Village and civil parish in the West Lindsey district of Lincolnshire, England

North Kelsey is a village and civil parish in the West Lindsey district of Lincolnshire, England. The village is situated 4 mi west from Caistor and 19 mi north-east from Lincoln.

Within the parish is the hamlet of North Kelsey Moor. Also nearby is the former North Kelsey railway station.

According to the 2001 Census North Kelsey had a population of 959, increasing slightly to 966 at the 2011 census.

==Community==
North Kelsey has an Anglican church and a Methodist chapel. There is a village hall, primary school, a public house, The Butcher's Arms, and a recently renovated windmill. The village post office was closed in 2008, as part of a series of rural post-office closures, the remaining general store and newsagents closed in 2019.

==Landmarks==
North Kelsey parish church was dedicated to St Nicholas until the late 19th century, after which dedicated to All Hallows. The church was rebuilt in 1869, although the tower dates from the 13th century. An early stone coffin lid lies against the outside wall The church suffered minor damage in a whirlwind which hit South and North Kelsey in the 1930s.

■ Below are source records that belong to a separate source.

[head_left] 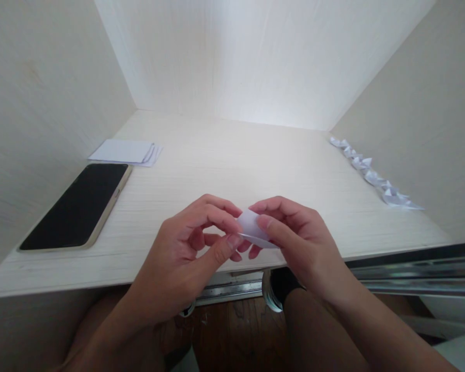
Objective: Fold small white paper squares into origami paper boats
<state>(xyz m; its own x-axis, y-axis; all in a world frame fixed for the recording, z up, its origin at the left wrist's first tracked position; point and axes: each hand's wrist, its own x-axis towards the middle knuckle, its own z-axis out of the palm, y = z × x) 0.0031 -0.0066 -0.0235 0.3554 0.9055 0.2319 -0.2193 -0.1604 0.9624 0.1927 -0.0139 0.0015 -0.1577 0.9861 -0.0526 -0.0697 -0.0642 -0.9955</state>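
has at far left a flat, glossy black phone (75, 204), then smooth stacked white sheets (120, 151). pinches with left hand (178, 248) a small folded paper (250, 225) over the streaky pale tabletop (232, 165), crisp corner pointing away, long edge slanting nearer rightward; pinches with right hand (307, 240) too. has at right sharp-peaked paper pieces (360, 163) in a row.

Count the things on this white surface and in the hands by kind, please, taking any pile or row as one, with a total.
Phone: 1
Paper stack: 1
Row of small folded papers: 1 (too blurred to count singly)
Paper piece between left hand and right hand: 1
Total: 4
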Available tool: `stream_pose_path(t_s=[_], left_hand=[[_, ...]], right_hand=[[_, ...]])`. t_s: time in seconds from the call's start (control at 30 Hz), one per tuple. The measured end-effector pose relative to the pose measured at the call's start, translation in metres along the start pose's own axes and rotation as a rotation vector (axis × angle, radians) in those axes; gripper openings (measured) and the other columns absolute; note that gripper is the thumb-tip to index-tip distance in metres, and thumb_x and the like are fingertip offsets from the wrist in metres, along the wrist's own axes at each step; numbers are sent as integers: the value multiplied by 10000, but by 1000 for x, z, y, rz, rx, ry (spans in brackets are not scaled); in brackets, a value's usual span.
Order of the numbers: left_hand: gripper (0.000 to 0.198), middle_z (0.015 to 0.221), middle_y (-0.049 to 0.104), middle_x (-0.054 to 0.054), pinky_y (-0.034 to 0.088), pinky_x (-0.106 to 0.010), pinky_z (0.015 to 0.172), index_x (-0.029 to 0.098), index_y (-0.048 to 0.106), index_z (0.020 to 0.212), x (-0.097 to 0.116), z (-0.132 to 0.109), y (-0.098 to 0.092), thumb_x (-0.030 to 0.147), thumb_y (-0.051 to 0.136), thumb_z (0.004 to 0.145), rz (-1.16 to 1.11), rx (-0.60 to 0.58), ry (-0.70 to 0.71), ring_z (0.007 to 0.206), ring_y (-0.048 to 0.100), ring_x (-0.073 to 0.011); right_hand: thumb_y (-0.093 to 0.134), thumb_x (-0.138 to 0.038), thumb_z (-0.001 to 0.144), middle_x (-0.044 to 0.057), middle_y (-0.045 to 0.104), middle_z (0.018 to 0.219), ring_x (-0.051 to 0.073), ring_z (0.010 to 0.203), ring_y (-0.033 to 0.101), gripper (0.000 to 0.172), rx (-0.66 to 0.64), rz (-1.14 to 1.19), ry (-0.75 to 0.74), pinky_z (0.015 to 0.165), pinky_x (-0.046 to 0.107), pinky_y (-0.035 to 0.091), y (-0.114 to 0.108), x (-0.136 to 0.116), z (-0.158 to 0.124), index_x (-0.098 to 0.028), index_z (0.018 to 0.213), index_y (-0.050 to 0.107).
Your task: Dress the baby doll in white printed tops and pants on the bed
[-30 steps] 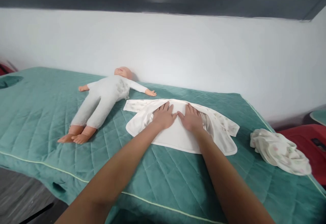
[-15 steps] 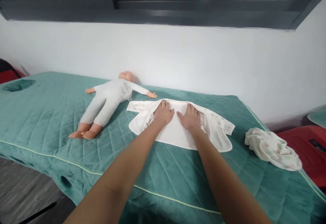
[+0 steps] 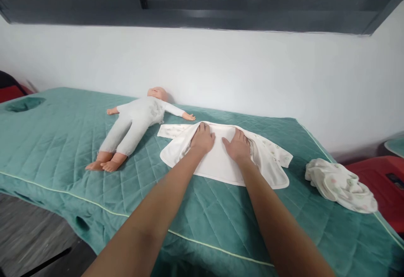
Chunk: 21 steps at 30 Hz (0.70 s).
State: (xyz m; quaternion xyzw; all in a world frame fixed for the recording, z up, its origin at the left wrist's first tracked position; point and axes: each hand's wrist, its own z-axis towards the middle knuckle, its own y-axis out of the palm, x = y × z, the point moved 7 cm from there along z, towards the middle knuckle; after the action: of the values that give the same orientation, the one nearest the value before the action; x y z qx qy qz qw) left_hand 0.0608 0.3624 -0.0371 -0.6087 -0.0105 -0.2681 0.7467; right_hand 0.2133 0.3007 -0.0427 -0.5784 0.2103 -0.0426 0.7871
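Observation:
A small white baby jacket (image 3: 221, 165) lies opened out on the green quilted bed cover, its patterned sleeves spread to both sides. My left hand (image 3: 203, 138) rests flat on its inner left side, fingers stretched toward the collar. On the inner right side lies my right hand (image 3: 239, 146), also flat, with the thumb held apart. Neither hand grips the fabric. To the left, a baby doll (image 3: 139, 113) in a white suit lies on its back, one arm reaching close to the jacket's left sleeve.
A crumpled white patterned cloth (image 3: 341, 184) sits near the right edge of the green bed cover (image 3: 63, 142). Behind the bed rises a white wall (image 3: 221, 71) below a dark window frame (image 3: 252, 16). A red object (image 3: 378, 176) stands beyond the right edge.
My right hand has shifted very slightly to the right on the jacket. The left hand stays in place, and the view has moved a little.

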Motion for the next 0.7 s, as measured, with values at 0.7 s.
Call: stream_pose_path(t_s=[0.7], left_hand=[[691, 1623, 231, -182, 154, -402, 1245, 9, 293, 1524, 10, -28, 9, 432, 186, 989, 88, -121, -59, 1519, 190, -266]], right_hand=[[163, -490, 999, 181, 257, 1617, 292, 1485, 228, 722, -123, -181, -90, 1196, 423, 142, 6, -13, -15, -20, 1531, 294]])
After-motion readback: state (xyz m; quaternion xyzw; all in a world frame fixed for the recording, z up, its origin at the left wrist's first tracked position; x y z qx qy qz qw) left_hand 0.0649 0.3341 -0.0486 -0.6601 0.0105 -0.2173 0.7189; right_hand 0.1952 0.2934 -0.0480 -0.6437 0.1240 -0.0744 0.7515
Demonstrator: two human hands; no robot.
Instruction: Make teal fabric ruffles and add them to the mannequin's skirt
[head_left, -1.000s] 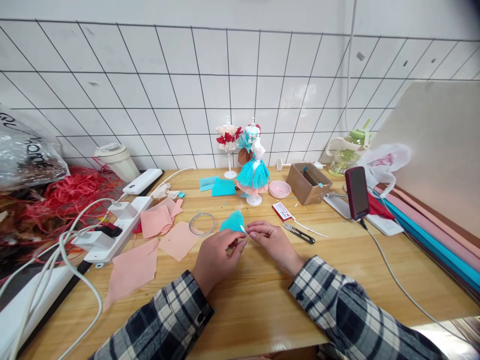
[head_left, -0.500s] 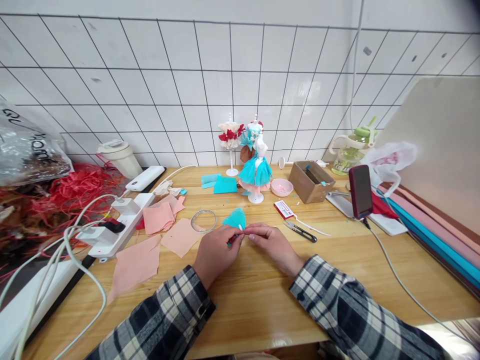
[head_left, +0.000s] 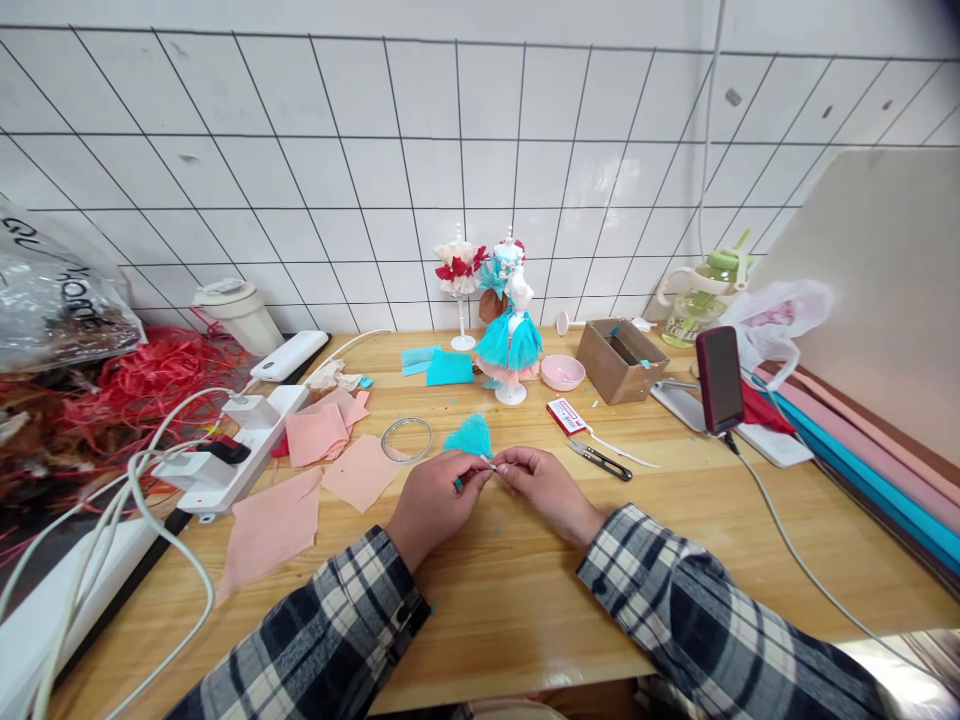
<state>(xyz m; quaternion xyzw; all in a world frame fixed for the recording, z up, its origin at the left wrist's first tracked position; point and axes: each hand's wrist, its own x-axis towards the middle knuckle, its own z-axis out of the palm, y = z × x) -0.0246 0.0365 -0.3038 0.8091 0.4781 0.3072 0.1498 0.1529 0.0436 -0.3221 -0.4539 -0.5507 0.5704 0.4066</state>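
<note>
A gathered piece of turquoise crepe-like material [head_left: 469,435] fans out just beyond my fingertips. My left hand [head_left: 435,500] is closed in a pinch on its narrow end. My right hand [head_left: 544,490] is pinched too, its fingertips meeting the left ones at that end. Between them shows a bit of a small white strip [head_left: 491,463], partly hidden by the fingers. To the right lie black thread snips [head_left: 600,460] and a red-and-white packet [head_left: 566,416] with a white ribbon-like tail. A silver wire ring [head_left: 406,441] lies to the left.
Peach squares [head_left: 274,530] lie at left beside a power strip [head_left: 244,460] with cables. A small mannequin in a turquoise skirt [head_left: 510,345] stands behind, near a pink bowl [head_left: 562,374] and a cardboard box [head_left: 622,365]. A phone [head_left: 720,380] stands at right.
My fingertips have shifted slightly at the gathered end, and the white strip now lies between both hands' fingertips. The turquoise piece stays in nearly the same place.
</note>
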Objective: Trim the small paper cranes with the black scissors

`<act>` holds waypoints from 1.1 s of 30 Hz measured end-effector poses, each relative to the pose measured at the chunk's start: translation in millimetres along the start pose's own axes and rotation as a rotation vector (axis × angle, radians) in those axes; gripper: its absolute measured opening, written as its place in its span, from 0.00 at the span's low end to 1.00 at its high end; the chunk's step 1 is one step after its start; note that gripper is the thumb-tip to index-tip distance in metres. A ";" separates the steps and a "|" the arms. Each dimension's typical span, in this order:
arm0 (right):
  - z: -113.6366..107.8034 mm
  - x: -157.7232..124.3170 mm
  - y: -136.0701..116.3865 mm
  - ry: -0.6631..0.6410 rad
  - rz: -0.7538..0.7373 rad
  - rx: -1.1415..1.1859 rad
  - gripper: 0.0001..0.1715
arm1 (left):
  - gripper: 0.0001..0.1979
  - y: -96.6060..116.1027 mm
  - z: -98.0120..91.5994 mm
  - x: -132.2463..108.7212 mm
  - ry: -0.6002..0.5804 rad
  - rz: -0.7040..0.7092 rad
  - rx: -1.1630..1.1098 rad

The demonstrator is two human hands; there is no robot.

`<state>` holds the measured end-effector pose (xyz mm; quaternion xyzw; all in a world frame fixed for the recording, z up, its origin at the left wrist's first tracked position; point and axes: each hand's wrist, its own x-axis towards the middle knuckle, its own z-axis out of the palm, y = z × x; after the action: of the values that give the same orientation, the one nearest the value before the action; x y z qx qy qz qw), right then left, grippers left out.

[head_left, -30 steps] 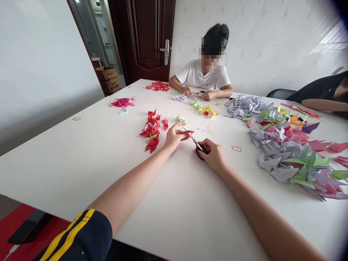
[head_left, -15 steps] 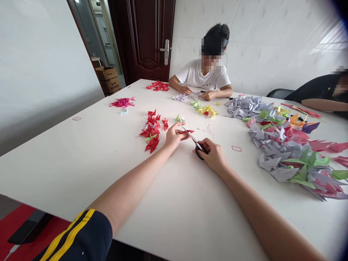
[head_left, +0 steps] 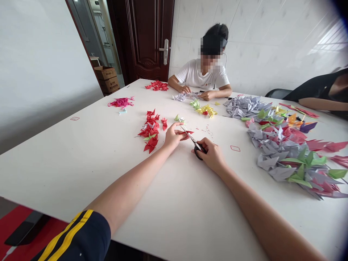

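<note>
My left hand (head_left: 174, 135) is closed around a red folded-paper piece (head_left: 189, 132), whose pointed tip sticks out to the right past the fingers. In my right hand (head_left: 210, 152) is a pair of scissors (head_left: 197, 146) with black handles. Their silver blades point up and left and cross the red paper at my left fingertips. Whether the blades are fully together I cannot tell. Left of my left hand lies a cluster of red paper cranes (head_left: 150, 132) with a few white and green ones among them. Just beyond it sits a light green crane (head_left: 179, 119).
Many grey, pink and green cranes (head_left: 282, 152) are heaped along the right side. Pink thread-like strips (head_left: 121, 102), yellow cranes (head_left: 208, 110) and more red cranes (head_left: 157, 85) lie farther back. A person in a white shirt (head_left: 202, 74) works opposite; another person's arm (head_left: 323, 104) rests at right.
The view has shifted very slightly. Both hands keep nearly the same pose, with the scissors still at the red paper. The person at the right has moved their head.
</note>
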<state>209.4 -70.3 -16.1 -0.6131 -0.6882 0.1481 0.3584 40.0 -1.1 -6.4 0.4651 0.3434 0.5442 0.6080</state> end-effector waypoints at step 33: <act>-0.9 -2.0 5.8 -0.005 0.076 0.289 0.13 | 0.07 -5.5 -5.9 6.3 0.287 0.195 0.034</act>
<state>214.2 -71.3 -19.8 -0.5804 -0.6367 0.2607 0.4356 37.5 6.3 -13.0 0.4241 0.3890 0.6554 0.4891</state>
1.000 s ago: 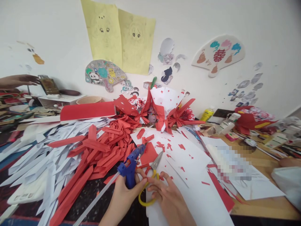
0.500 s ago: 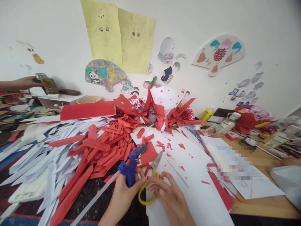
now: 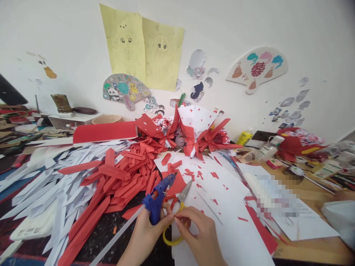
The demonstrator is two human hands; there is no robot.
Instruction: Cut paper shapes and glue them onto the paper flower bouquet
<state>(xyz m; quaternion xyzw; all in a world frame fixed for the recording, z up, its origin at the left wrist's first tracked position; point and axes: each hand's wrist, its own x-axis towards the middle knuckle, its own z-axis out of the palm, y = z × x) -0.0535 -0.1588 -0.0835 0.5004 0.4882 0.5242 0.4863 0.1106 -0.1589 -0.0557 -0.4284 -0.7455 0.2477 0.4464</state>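
Note:
A blue glue gun (image 3: 155, 201), with a long translucent glue stick out of its back, points up and away, its grip by my left hand (image 3: 151, 225). My left thumb and fingers are pinched together, touching the fingertips of my right hand (image 3: 198, 229). The right hand is closed in a pinch too; anything between the fingertips is too small to make out. Scissors with a yellow handle (image 3: 173, 242) lie partly behind both hands, blades pointing away. Small red paper scraps (image 3: 214, 175) are scattered on white paper (image 3: 233, 207) beyond the hands.
Folded red strips (image 3: 130, 177) and white strips (image 3: 61, 170) are heaped at the left. Red and white paper bouquets (image 3: 195, 125) stand against the wall. A yellow bottle (image 3: 244, 136) and a white-capped bottle (image 3: 270, 146) stand at the right, near a white sheet (image 3: 313, 221).
My right hand's fingers have come together into a pinch against the left fingertips. The other person's hand at the left has left the cup. The view has tilted slightly upward.

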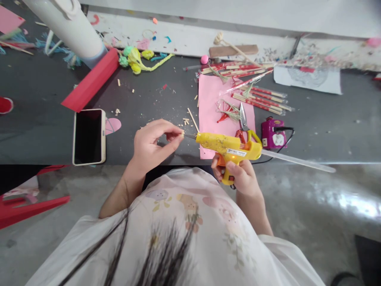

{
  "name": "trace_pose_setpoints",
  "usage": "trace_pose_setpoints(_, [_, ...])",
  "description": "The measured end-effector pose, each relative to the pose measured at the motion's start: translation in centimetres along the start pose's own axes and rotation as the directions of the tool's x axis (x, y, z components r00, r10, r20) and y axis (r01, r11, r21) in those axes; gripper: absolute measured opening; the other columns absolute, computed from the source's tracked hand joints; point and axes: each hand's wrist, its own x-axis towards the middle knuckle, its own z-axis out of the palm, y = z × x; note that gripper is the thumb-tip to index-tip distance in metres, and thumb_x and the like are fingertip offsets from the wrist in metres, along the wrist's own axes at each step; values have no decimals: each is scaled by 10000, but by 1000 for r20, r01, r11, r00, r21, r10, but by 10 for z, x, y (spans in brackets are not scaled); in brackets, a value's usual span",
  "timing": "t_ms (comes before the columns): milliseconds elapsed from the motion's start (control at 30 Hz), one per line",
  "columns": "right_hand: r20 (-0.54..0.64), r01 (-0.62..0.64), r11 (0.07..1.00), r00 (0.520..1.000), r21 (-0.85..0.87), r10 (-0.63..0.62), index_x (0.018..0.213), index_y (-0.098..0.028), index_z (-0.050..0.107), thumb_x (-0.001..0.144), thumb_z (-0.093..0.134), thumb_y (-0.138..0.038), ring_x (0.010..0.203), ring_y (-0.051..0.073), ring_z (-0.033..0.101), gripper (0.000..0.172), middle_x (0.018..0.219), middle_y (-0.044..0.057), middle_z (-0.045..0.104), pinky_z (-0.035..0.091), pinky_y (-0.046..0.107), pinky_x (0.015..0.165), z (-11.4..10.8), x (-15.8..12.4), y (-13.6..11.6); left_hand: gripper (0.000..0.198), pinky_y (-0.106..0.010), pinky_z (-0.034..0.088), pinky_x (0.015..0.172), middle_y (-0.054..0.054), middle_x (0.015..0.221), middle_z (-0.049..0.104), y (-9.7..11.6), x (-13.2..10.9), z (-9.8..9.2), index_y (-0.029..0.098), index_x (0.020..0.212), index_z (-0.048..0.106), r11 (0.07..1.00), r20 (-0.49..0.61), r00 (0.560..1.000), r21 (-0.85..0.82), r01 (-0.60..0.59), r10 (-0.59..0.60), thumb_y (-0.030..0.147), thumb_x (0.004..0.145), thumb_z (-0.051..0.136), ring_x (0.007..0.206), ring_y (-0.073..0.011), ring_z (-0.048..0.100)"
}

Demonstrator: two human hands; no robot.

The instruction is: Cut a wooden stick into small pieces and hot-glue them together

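My right hand [245, 176] is wrapped round the handle of a yellow glue gun [220, 142], fingers at its orange trigger. A clear glue stick [300, 161] sticks out of the gun's back end, and a small orange light glows on its side. The nozzle points left. Right at its tip, my left hand [154, 143] pinches a tiny pale piece [182, 134] between thumb and forefinger; it resembles the cut stick bits nearby, though the fingers hide most of it. Several short stick bits [186, 120] and a longer thin stick [193, 120] lie just beyond the nozzle.
Scissors [243, 117] and red-and-green tassels [229, 113] lie on pink paper [208, 95]. Wrapped stick bundles [262, 99] are behind it, a purple box with a cable [272, 133] to the right. Leftward are a phone [89, 137], a red folded strip [92, 81] and a white bottle [74, 29].
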Motion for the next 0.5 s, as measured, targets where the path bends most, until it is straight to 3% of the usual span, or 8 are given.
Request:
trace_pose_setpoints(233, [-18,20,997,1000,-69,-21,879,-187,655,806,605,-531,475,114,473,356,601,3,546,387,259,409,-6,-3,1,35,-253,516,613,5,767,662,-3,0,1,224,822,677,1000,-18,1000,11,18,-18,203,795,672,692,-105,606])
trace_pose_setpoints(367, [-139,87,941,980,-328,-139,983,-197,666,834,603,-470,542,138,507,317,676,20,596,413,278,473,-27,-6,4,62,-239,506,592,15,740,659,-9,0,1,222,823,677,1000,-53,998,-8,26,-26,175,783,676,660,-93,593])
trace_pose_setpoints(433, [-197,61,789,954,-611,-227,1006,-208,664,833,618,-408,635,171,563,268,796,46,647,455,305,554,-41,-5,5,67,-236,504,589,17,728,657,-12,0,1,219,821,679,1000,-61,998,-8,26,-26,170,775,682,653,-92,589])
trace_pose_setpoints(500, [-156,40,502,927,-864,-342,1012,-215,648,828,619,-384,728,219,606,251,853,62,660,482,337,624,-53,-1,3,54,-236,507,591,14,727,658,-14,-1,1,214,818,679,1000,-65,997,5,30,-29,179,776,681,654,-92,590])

Facing the church is Grade II listed Church Farm The central part of the house is Elizabethan, with later Georgian additions, including larger windows. The south wall of the house is constructed in the same manner, and is the same age as, the 13th-century church tower.

The adjacent village of Hibaldstow is reached by crossing Hibaldstow Bridge, an iron lattice girder bridge, built in 1889, that spans the River Ancholme.

The former RAF Caistor is chiefly within the parish, and the concrete bases of three Thor IRBM launch pads remain.

==Sport==
The North Kelsey mixed tennis league was established in 1966. The League includes the majority of tennis clubs in North Lincolnshire, and others in the North East Lincolnshire Unitary Authority area. Some of the league's clubs are affiliated to the Lawn Tennis Association of Great Britain.

The North Kelsey Sports Association on South Street is home to the North Kelsey Bowls Club.